Hartpury has won a top award for its work to improve and protect the Gloucestershire landscape.

Gloucestershire Wildlife Trust recognised the environmentally sensitive way in which Hartpury manages its estate and the important work of its staff and students with the ‘Exceptional Contribution by a Landowner to Gloucestershire’s Living Landscape’ award.

Hartpury was honoured in the Trust’s 2013 Nature Works business awards, sponsored by former winners Ecotricity and supported by Diane Savory and David Owen from GFirst.

Dr Alan Hill, Head of Department for Animal and Land Sciences, who received the award, said: “This award recognises the contribution students on our Conservation and Countryside Management programme make to the wider Gloucestershire landscape, as well as how well Hartpury manages the competing demands on its very diverse estate.

“Our students’ exploration of British wildlife does not stop with the Hartpury estate.
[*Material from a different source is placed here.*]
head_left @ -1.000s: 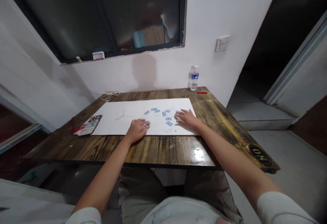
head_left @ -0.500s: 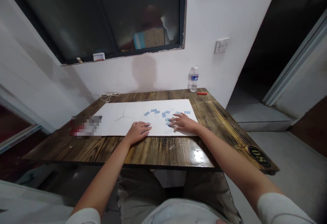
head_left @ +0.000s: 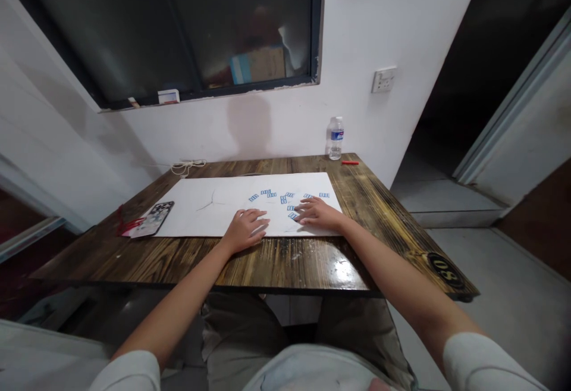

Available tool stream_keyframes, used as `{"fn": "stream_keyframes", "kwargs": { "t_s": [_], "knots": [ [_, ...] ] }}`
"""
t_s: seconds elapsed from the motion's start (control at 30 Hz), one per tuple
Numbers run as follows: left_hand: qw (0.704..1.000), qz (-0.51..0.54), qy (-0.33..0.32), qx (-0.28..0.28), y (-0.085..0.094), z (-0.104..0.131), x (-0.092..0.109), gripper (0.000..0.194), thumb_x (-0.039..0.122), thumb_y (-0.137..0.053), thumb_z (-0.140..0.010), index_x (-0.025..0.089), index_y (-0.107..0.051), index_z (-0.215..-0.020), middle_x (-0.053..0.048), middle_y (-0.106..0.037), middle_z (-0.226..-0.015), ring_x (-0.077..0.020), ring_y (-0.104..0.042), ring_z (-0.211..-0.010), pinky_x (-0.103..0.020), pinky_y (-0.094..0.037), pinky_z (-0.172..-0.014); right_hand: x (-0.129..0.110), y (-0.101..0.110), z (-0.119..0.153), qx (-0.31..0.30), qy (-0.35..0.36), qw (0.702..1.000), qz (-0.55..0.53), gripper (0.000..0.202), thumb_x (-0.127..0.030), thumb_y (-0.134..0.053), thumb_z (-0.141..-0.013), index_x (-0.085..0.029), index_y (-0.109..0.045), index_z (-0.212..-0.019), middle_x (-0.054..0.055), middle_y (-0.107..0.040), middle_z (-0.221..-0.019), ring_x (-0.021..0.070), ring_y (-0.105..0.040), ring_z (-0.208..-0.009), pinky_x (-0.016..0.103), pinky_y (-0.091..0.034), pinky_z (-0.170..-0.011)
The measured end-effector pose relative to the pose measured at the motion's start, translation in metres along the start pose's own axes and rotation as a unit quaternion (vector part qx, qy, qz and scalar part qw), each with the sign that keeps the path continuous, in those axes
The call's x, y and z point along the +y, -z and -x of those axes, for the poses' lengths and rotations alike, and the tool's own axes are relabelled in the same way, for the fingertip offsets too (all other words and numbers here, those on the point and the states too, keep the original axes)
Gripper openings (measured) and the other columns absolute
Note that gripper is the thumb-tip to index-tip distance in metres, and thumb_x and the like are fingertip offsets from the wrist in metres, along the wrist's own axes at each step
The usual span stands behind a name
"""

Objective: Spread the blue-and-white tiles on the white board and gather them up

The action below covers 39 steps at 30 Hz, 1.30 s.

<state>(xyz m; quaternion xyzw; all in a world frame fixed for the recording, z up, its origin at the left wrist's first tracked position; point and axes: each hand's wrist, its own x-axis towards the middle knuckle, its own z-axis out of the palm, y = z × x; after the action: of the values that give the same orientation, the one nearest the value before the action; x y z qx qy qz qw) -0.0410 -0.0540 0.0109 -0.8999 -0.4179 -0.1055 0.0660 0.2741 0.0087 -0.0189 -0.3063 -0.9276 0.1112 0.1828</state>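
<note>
A white board (head_left: 191, 212) with thin dark lines lies on the wooden table. Several small blue-and-white pieces (head_left: 266, 192) are spread over its right half. My left hand (head_left: 245, 229) rests at the board's front edge, fingers apart, holding nothing that I can see. To its right, my right hand (head_left: 319, 213) lies over the board with spread fingers, its fingertips beside a blue-and-white piece (head_left: 293, 216) near the front. What is under the right palm is hidden.
A patterned phone (head_left: 157, 218) with red cords lies at the board's left end. Behind the board are a white cable (head_left: 188, 167), a water bottle (head_left: 336, 140) and a red pen (head_left: 350, 163). A round number plate (head_left: 445, 269) marks the table's right corner.
My left hand has shifted slightly, its fingers more spread, and the blue piece at its fingertips no longer shows. My right hand's fingers are drawn in a little. The view has moved slightly.
</note>
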Motion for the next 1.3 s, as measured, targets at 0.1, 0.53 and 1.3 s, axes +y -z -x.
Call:
{"fn": "stream_keyframes", "kwargs": {
  "t_s": [0.1,0.53,1.3],
  "knots": [
    [1.0,-0.006,-0.004,0.002,-0.003,-0.013,0.007,0.042,0.044,-0.045,-0.09,0.028,-0.057,-0.127,-0.006,-0.049,-0.141,-0.0251,-0.042,-0.129,-0.043,-0.029,-0.103,0.002,-0.001,0.0,-0.004,-0.01,1.0,0.002,0.033,-0.053,-0.051,-0.089,-0.037,-0.069,-0.112,-0.001,-0.056,-0.134,0.0275,-0.038,-0.133,0.048,-0.026,-0.108],
    [0.994,0.001,0.037,-0.103,-0.015,-0.129,0.01,0.049,0.04,-0.035,-0.094,0.024,-0.042,-0.139,-0.007,-0.036,-0.15,-0.0257,-0.03,-0.138,-0.046,-0.027,-0.107,0.004,-0.011,-0.021,-0.031,-0.135,0.988,0.072,0.067,-0.062,-0.032,-0.092,-0.026,-0.029,-0.148,0.008,-0.026,-0.154,0.0345,-0.01,-0.143,0.066,-0.007,-0.108],
    [0.989,0.004,0.03,-0.146,-0.03,-0.11,-0.004,0.058,0.059,-0.026,-0.093,0.032,-0.037,-0.143,-0.005,-0.035,-0.151,-0.0273,-0.032,-0.137,-0.046,-0.029,-0.103,0.03,0.017,-0.058,-0.071,-0.17,0.975,0.122,0.041,-0.045,-0.034,-0.097,-0.032,-0.052,-0.131,0.003,-0.039,-0.148,0.0318,-0.028,-0.138,0.065,-0.017,-0.106]
  ]
}}
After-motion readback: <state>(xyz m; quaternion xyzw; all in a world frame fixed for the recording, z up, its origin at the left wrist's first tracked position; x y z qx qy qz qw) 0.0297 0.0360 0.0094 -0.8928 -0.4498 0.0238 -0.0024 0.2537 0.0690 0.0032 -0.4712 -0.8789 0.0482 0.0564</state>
They do a great deal of important conservation work venturing into the surrounding countryside and urban areas.”

A long term study is currently taking place across Gloucester with students looking at winter activity of hedgehogs and the impact of cats on hedgehog behaviour.

Hartpury is also currently developing an exciting farm biodiversity plan that will map all the features and habitats of the estate with surveys taking place in the coming months. The new plan will strengthen the links between agriculture and conservation management at Hartpury. It will also make recommendations for the management of the estate over the next five to 10 years.

Staff and students are regularly involved in surveys of the estate, including for small mammals under The Mammal Society’s Mini-Mammal Monitoring Scheme, for hedgehogs using The Mammal Society’s footprint tunnels and for bats.

Each year, four or five Hartpury students work on placement with Gloucestershire Wildlife Trust as volunteer reserves managers. They gain practical, personal and professional skills that will help them find work when they graduate

Jim Swanson, Manager of the Conservation and Countryside Management Programme, said: ‘’We are delighted to have been awarded this prestigious prize and very proud of our conservation students, who are the reason for our nomination.

“Our students are given an in-depth understanding and appreciation of the global environmental context and the future challenges society faces but they are also immersed in the Hartpury estate during their studies. This gives them an exceptional grounding in sustainable land management in the UK and protecting our ecosystem.”